La courbe de participation aux forums a été inégale – reflétant dans une certaine mesure les courbes des principaux mouvements sociaux impliqués, mais aussi des développements politiques plus généraux. Le contexte fut d’abord le cycle de luttes entre 1995 et 2005, puis le cycle suivant. Il est à noter que ni le cycle de lutte qui a conduit au développement des mouvements indignad@s/occupy, ni la montée du Printemps arabe n’ont eu le FSM comme point de référence majeur ; ils n’ont pas non plus conduit à des mouvements sociaux permanents avec une coordination internationale.
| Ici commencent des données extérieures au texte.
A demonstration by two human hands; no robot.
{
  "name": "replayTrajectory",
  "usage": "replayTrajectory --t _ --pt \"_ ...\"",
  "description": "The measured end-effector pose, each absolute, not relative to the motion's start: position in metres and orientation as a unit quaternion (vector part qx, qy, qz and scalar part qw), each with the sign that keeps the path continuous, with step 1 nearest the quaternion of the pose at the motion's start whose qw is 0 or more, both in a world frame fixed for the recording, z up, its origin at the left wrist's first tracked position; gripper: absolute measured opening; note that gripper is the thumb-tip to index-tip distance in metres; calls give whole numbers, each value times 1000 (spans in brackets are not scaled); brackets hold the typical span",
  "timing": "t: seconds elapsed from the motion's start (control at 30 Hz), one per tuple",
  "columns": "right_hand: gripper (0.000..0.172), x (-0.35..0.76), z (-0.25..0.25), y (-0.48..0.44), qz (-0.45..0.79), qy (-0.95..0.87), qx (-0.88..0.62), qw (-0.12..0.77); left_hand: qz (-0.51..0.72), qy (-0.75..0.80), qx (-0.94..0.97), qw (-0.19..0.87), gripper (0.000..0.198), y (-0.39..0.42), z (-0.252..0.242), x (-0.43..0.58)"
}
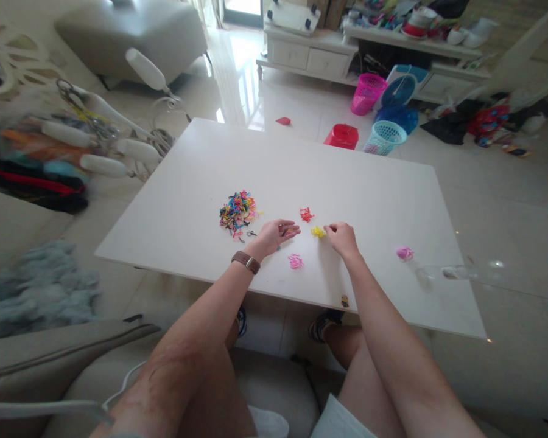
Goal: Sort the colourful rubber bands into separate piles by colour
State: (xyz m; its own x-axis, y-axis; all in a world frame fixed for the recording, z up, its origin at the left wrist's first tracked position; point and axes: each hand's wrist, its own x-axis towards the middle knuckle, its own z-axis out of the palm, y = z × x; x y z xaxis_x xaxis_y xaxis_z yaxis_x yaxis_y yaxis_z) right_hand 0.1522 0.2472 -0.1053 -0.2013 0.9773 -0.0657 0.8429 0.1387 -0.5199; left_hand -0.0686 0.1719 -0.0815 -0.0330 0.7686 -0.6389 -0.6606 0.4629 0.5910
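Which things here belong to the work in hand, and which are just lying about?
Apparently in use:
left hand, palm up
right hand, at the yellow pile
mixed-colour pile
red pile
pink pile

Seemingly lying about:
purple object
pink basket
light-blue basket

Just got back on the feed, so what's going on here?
A seated person works at a white rectangular table. The left hand is turned palm up with a few small pieces on it. The right hand's fingertips are at a small pile of bright yellow pieces; whether they grip one is unclear. Small piles of red pieces and pink pieces lie nearby, and a larger multicoloured pile sits beyond the left hand.
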Motion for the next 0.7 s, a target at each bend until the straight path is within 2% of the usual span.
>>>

Le contexte politique des premiers forums comprenait des développements majeurs en Amérique latine – en s’appuyant sur certains travaux des Encuentros (Rencontres continentales des mouvements féministes), mais en les centralisant, dans le sillage du soulèvement zapatiste au Chiapas en 1994 et aussi de la croissance du PT qui a conduit à la première élection de Lula en 2003. La manifestation massive contre l’OMC à Seattle – avec la participation d’un contingent important de syndicalistes – a également joué un role important, de même que les mobilisations contre la Banque mondiale, le FMI et le G8 (Washington en avril 2000, Prague en septembre 2000, Gênes en juillet 2001), en particulier en Amérique du Nord et en Europe. Le développement d’un mouvement international anti-guerre très important à partir de l’automne 2002, protestant contre l’invasion de l’Irak – avant l’invasion de mars 2003 et par la suite – a constitué une troisième impulsion clé pour certains des premiers forums. La mesure dans laquelle les développements politiques qui ont suivi la chute du mur de Berlin ont ouvert un débat sur les alternatives au capitalisme mérite d’être explorée.
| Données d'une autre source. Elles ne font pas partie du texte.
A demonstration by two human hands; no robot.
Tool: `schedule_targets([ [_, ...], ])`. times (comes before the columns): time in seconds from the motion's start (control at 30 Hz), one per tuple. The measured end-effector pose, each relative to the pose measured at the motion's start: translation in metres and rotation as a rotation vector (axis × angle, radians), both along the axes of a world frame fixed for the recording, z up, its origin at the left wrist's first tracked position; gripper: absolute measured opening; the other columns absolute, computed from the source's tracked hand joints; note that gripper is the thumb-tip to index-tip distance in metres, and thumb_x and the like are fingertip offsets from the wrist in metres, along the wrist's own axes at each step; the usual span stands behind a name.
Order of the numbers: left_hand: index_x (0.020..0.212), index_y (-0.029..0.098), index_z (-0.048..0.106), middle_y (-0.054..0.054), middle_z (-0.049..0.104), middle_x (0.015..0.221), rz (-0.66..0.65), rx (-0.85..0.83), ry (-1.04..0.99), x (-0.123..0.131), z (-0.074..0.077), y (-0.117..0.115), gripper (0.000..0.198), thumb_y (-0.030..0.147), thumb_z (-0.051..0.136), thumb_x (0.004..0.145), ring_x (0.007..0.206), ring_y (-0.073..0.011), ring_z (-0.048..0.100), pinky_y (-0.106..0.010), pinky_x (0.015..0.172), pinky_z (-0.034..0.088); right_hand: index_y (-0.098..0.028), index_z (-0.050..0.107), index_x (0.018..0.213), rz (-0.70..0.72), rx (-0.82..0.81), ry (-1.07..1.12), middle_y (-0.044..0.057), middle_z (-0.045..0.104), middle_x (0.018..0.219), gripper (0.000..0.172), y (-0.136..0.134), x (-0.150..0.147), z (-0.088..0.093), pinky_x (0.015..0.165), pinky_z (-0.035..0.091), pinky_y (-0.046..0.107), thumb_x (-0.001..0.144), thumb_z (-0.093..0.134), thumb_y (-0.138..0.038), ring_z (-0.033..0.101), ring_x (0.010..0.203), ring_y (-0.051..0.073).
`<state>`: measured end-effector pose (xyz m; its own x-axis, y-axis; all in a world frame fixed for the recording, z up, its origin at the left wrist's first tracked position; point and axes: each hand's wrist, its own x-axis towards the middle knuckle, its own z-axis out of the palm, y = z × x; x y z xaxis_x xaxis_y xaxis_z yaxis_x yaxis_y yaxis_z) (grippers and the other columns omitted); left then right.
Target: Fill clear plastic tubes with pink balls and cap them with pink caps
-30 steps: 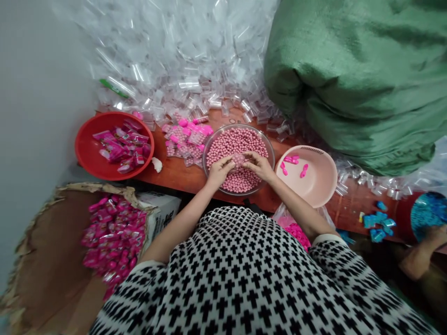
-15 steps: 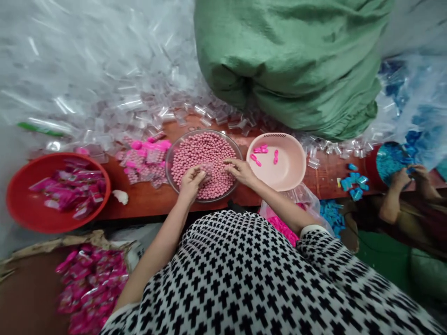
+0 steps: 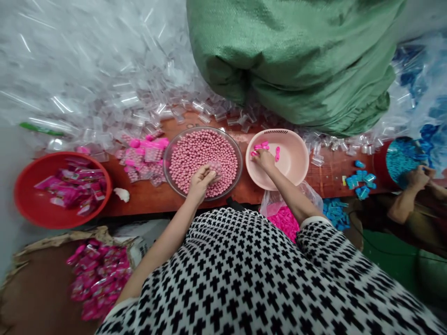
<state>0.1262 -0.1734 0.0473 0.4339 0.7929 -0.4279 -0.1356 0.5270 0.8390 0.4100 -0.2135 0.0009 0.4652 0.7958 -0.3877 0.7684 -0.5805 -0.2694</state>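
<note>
We see dusty-pink balls [image 3: 204, 153] filling a clear bowl [image 3: 241, 163], and a clear, colourless tube [image 3: 215, 166]. The basin [image 3: 293, 170] is pale pink, its caps [image 3: 261, 147] hot pink. The tub [image 3: 31, 209] is red, its packets [image 3: 71, 186] magenta. The sack [image 3: 296, 60] is green. Our top [image 3: 251, 279] is white with black crosses. The table [image 3: 153, 197] is red-brown, the small pieces [image 3: 361, 179] on it blue.

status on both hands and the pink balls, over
Left hand gripping clear tube over glass bowl of pink balls. Right hand in pink basin, at pink caps. Nothing blocking either hand.
</note>
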Motion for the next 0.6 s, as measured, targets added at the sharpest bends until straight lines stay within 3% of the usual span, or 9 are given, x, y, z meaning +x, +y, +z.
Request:
schedule_targets([
  [0.1,0.103,0.018,0.062,-0.008,0.07,0.105,0.001,-0.006,0.003,0.003,0.004,-0.001,0.052,0.049,0.08,0.065,0.087,-0.0189,0.07,-0.037,0.08,0.061,-0.016,0.062,0.112,0.032,-0.021,-0.036,0.018,0.064,0.121,0.031,0.004,-0.005,0.001,0.086,0.047,0.039,0.089,0.053,-0.034,0.062,0.105,0.029],
  [0.17,0.101,0.018,0.063,-0.009,0.071,0.106,-0.01,-0.004,-0.006,0.005,0.008,-0.001,0.051,0.049,0.08,0.065,0.09,-0.0196,0.07,-0.037,0.08,0.06,-0.015,0.06,0.113,-0.022,0.022,-0.024,0.016,0.067,0.114,0.031,0.001,-0.005,0.007,0.086,0.048,0.04,0.09,0.051,-0.034,0.063,0.101,0.029],
  [0.3,0.102,0.018,0.064,-0.01,0.07,0.111,-0.05,-0.018,-0.068,0.015,0.018,-0.003,0.051,0.051,0.079,0.066,0.096,-0.0203,0.069,-0.035,0.083,0.059,-0.016,0.059,0.109,-0.08,0.251,0.038,0.011,0.07,0.099,0.032,-0.009,-0.016,0.037,0.084,0.049,0.039,0.088,0.054,-0.038,0.066,0.091,0.026],
  [0.47,0.103,0.018,0.064,-0.009,0.071,0.11,-0.041,-0.021,-0.146,0.032,0.022,-0.004,0.054,0.052,0.08,0.064,0.097,-0.0192,0.068,-0.034,0.088,0.057,-0.022,0.057,0.122,0.213,0.451,0.161,0.009,0.068,0.113,0.035,-0.011,-0.074,0.08,0.089,0.051,0.039,0.088,0.053,-0.032,0.065,0.1,0.025],
  [0.6,0.101,0.018,0.063,-0.005,0.072,0.097,0.059,-0.014,-0.142,0.028,0.014,0.001,0.051,0.05,0.079,0.065,0.084,-0.0151,0.069,-0.032,0.085,0.057,-0.023,0.054,0.132,0.334,0.482,0.299,0.009,0.063,0.126,0.043,-0.012,-0.118,0.085,0.099,0.048,0.038,0.091,0.045,-0.023,0.061,0.114,0.023],
])
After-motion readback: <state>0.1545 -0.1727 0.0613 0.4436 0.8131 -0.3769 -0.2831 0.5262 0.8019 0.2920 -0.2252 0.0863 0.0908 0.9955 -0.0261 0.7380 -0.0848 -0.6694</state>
Ces courants n’ont pas été les seules grandes organisations à s’impliquer dans le FSM dès le début. Parmi les autres organisations clés, citons le CADTM (fondé en Belgique en 1990), la Via Campesina (fondée en Belgique en 1993), Attac (fondée en France en 1998), la Marche mondiale des femmes (fondée au Québec en 2000).

Des syndicats et des syndicalistes ont soutenu le projet, de la CUT du Brésil, de la KCTU de Corée du Sud, la WOSA d’Afrique du Sud ; en Europe, outre la CGT et la FSU françaises, des syndicats de la DGB tels que l’IG Metall ou ver.di, les confédérations belges FGTB, CSC, en Grande-Bretagne UNITE et RMT, en Italie la FIOM, des syndicats américains de l’AFLCIO autour de Labor Notes et le courant des syndicats et syndicalistes révolutionnaires, CGT de l’État espagnol, COBAS, STI, USB, d’Italie, CONLUTAS du Brésil, CTA d’Argentine, Union syndicale Solidaires de France, syndicats qui font maintenant partie du Réseau international de solidarité et de lutte des travailleurs.

Suite au premier forum en 2001, les organisations brésiliennes qui avaient organisé le forum ont rédigé une Charte des principes. Deux éléments méritent d’être commentés dans ce texte d’abord son attitude vis-à-vis des partis politiques (qui, dans le texte, sont presque toujours confondus avec les partis gouvernementaux), Ne pourront participer au Forum en tant que telles les représentations de partis, ni les organisations militaires. Pourront être invités à y participer, à titre personnel, les gouvernants et parlementaires qui assument les engagements de la présente Charte.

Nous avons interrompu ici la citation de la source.